Copyright (c) 2000 Franz Incorporated, Berkeley, CA 94704
The concept of the GNU Lesser General Public License version 2.1 ("LGPL") has been adopted to govern the use and distribution of above-mentioned application. However, the LGPL uses terminology that is more appropriate for a program written in C than one written in Lisp. Nevertheless, the LGPL can still be applied to a Lisp program if certain clarifications are made. This document details those clarifications. Accordingly, the license for the open-source Lisp applications consists of this document plus the LGPL. Wherever there is a conflict between this document and the LGPL, this document takes precedence over the LGPL.
A "Library" in Lisp is a collection of Lisp functions, data and foreign modules. The form of the Library can be Lisp source code (for processing by an interpreter) or object code (usually the result of compilation of source code or built with some other mechanisms). Foreign modules are object code in a form that can be linked into a Lisp executable. When we speak of functions we do so in the most general way to include, in addition, methods and unnamed functions. Lisp "data" is also a general term that includes the data structures resulting from defining Lisp classes. A Lisp application may include the same set of Lisp objects as does a Library, but this does not mean that the application is necessarily a "work based on the Library" it contains.
The Library consists of everything in the distribution file set before any modifications are made to the files. If any of the functions or classes in the Library are redefined in other files, then those redefinitions ARE considered a work based on the Library. If additional methods are added to generic functions in the Library, those additional methods are NOT considered a work based on the Library. If Library classes are subclassed, these subclasses are NOT considered a work based on the Library. If the Library is modified to explicitly call other functions that are neither part of Lisp itself nor an available add-on module to Lisp, then the functions called by the modified Library ARE considered a work based on the Library. The goal is to ensure that the Library will compile and run without getting undefined function errors.

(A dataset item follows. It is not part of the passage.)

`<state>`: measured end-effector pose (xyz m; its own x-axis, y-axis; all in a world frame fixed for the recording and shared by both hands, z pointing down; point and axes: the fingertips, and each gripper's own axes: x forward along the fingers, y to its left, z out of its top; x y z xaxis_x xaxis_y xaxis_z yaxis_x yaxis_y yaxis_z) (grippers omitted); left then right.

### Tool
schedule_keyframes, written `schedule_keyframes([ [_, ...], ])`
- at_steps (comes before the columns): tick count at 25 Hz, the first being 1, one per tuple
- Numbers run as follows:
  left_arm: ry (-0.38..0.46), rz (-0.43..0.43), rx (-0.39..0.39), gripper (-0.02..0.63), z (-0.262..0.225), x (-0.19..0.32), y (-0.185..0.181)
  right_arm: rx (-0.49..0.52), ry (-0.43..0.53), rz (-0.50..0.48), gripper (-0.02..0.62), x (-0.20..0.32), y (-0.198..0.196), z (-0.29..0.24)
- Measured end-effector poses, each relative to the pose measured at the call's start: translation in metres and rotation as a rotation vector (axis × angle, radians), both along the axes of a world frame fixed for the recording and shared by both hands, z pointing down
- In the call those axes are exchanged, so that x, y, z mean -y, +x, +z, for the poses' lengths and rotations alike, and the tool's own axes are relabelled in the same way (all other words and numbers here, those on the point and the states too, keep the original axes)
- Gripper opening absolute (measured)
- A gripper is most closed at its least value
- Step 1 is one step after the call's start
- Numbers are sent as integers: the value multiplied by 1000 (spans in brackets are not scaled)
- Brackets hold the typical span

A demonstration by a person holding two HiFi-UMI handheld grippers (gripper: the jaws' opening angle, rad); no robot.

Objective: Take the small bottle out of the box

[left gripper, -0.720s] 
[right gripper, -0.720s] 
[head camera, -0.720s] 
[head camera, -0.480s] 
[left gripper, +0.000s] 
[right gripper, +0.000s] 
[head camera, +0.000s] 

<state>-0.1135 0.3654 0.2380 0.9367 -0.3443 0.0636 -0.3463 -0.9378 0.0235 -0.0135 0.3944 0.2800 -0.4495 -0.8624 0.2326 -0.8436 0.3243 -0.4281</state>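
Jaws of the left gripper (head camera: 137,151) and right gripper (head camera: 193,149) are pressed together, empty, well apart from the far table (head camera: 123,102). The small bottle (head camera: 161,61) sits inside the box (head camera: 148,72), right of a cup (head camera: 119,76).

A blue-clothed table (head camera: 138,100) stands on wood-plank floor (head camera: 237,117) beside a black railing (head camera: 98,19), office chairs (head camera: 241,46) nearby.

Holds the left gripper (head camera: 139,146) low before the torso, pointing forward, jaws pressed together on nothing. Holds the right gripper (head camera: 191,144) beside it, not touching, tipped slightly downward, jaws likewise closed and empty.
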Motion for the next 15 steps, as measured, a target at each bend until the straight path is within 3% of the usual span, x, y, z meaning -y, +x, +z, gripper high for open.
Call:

It is permitted to add proprietary source code to the Library, but it must be done in a way such that the Library will still run without that proprietary code present. Section 5 of the LGPL distinguishes between the case of a library being dynamically linked at runtime and one being statically linked at build time. Section 5 of the LGPL states that the former results in an executable that is a "work that uses the Library." Section 5 of the LGPL states that the latter results in one that is a "derivative of the Library", which is therefore covered by the LGPL. Since Lisp only offers one choice, which is to link the Library into an executable at build time, we declare that, for the purpose applying the LGPL to the Library, an executable that results from linking a "work that uses the Library" with the Library is considered a "work that uses the Library" and is therefore NOT covered by the LGPL.
Because of this declaration, section 6 of LGPL is not applicable to the Library. However, in connection with each distribution of this executable, you must also deliver, in accordance with the terms and conditions of the LGPL, the source code of Library (or your derivative thereof) that is incorporated into this executable.